Personal information
- Full name: Peter Colligan Graham Donald
- Born: 8 August 1957 (age 69) Frenchay, Gloucestershire, England
- Batting: Right-handed
- Bowling: Right-arm off break Right-arm medium

Domestic team information
- 1978: Oxford University
- 1981–1982: Wiltshire

Career statistics
| Competition | First-class |
| Matches | 1 |
| Runs scored | 1 |
| Batting average | 1.00 |
| 100s/50s | –/– |
| Top score | 1 |
| Catches/stumpings | –/– |
- Source: Cricinfo, 27 June 2019

= Peter Donald (cricketer) =

English cricketer (born 1957)

Peter Colligan Graham Donald (born 8 August 1957) is an English former first-class cricketer.

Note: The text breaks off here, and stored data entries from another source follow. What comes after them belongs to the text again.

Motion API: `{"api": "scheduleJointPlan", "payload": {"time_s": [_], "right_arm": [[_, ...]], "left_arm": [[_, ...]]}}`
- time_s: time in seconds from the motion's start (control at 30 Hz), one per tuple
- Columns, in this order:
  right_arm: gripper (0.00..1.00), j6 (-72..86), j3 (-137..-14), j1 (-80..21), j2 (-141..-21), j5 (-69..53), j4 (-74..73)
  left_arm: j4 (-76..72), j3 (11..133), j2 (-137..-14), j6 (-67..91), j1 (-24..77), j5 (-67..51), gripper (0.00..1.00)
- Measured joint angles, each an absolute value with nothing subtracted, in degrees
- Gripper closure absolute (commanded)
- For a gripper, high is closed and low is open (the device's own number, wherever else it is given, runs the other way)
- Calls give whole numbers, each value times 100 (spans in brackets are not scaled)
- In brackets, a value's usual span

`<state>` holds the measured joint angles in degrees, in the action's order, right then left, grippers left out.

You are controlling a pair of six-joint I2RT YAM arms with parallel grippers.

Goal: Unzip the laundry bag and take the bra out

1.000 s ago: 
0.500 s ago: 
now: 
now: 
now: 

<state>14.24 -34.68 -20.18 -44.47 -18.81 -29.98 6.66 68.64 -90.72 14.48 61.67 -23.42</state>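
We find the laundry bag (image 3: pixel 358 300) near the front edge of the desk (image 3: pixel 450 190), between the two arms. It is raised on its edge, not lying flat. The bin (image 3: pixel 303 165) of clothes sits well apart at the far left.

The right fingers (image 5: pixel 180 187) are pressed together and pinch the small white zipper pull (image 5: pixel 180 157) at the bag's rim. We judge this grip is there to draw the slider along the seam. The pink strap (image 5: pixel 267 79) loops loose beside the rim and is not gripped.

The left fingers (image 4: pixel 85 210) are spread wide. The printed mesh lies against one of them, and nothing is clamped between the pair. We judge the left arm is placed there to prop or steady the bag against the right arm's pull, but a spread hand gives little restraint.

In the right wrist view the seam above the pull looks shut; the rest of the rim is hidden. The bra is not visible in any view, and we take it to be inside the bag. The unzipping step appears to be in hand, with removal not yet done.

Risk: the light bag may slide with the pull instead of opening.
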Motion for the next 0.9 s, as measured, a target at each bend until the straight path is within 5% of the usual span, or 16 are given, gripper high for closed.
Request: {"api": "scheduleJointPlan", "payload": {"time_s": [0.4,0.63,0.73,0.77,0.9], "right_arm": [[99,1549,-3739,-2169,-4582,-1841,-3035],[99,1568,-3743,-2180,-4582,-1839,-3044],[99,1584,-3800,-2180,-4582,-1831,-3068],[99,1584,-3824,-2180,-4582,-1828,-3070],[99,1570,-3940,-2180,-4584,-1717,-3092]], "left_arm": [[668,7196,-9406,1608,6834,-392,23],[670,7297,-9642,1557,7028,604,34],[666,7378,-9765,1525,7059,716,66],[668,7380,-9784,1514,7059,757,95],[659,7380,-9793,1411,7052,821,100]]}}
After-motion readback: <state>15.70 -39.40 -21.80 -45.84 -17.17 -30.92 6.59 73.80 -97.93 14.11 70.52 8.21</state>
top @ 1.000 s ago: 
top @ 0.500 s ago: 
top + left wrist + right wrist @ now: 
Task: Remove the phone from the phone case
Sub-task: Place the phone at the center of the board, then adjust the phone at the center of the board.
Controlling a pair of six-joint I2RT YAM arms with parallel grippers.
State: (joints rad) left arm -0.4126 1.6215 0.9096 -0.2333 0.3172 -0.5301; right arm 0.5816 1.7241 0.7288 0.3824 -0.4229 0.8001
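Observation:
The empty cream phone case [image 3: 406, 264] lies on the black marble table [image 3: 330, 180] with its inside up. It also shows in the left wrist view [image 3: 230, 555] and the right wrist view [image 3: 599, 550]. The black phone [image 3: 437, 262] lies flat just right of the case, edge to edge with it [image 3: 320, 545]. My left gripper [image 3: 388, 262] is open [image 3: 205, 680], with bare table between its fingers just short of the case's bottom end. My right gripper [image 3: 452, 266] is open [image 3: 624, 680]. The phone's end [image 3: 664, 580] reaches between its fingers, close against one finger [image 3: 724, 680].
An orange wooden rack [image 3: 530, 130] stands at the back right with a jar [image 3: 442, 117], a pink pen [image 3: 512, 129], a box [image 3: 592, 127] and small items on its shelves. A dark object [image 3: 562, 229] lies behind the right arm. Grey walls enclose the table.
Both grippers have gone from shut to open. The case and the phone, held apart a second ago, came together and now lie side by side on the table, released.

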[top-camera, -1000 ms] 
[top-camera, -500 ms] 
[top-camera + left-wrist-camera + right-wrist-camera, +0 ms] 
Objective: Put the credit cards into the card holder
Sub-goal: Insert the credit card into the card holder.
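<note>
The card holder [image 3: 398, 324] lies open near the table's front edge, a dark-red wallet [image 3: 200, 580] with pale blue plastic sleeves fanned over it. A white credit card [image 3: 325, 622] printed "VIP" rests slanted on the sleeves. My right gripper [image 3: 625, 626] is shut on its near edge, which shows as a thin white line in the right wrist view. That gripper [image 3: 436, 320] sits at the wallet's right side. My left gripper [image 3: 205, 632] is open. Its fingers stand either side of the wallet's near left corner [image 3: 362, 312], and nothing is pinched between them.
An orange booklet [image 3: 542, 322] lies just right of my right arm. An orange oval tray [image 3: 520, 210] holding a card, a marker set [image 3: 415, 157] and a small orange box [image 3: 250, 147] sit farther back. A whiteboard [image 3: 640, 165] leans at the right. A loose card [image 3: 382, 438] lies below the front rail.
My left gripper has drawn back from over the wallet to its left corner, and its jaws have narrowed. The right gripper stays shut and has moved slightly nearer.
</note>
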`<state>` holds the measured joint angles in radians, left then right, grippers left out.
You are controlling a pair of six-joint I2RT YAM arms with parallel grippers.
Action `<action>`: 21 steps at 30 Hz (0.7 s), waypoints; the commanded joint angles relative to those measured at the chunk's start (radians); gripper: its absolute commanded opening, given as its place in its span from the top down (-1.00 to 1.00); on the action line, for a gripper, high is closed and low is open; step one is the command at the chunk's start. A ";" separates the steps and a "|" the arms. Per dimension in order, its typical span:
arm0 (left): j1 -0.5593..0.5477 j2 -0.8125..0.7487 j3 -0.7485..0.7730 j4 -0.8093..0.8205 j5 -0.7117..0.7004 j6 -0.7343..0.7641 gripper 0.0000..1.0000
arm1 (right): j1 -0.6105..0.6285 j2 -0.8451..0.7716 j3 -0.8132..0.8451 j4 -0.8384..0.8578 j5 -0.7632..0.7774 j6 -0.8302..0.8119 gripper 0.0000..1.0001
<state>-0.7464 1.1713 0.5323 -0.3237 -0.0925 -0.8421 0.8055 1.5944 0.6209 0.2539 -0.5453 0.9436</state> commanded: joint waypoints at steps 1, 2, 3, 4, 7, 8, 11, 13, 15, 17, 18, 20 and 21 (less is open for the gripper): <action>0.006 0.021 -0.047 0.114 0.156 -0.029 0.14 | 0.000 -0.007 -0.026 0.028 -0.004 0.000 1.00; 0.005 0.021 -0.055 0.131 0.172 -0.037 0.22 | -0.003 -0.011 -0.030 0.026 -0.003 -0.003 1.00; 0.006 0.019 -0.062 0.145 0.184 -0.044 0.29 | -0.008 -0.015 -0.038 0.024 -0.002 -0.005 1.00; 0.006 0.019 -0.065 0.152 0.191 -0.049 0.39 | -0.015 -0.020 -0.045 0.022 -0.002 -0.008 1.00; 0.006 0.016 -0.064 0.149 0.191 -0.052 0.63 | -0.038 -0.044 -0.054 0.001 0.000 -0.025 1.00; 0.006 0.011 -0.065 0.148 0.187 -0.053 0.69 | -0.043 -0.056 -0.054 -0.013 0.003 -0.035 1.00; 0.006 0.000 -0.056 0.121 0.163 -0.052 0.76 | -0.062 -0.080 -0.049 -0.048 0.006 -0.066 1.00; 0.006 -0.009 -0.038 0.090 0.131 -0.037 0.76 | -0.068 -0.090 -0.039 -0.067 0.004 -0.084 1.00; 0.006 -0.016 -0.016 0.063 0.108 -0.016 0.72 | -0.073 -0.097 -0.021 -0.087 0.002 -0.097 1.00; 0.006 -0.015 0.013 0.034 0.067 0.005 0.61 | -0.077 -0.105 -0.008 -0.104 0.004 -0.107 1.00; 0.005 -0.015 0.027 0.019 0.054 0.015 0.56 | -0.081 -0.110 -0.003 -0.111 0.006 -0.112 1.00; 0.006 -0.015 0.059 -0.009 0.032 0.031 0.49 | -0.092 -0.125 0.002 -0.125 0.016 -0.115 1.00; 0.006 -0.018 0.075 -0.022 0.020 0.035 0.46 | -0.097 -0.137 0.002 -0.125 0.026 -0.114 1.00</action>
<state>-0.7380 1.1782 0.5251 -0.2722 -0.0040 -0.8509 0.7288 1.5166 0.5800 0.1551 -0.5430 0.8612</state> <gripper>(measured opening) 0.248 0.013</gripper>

Donald was born at Frenchay in August 1957. He was educated at Sherborne School, before going up to St John's College, Oxford. While studying at Oxford he made a single appearance in first-class cricket for Oxford University against Yorkshire at Oxford in 1978. Batting once in the match, he was dismissed for a single run in the Oxford first-innings by Geoff Cope. He later played minor counties cricket for Wiltshire in 1981 and 1982, making fifteen appearances in the Minor Counties Championship.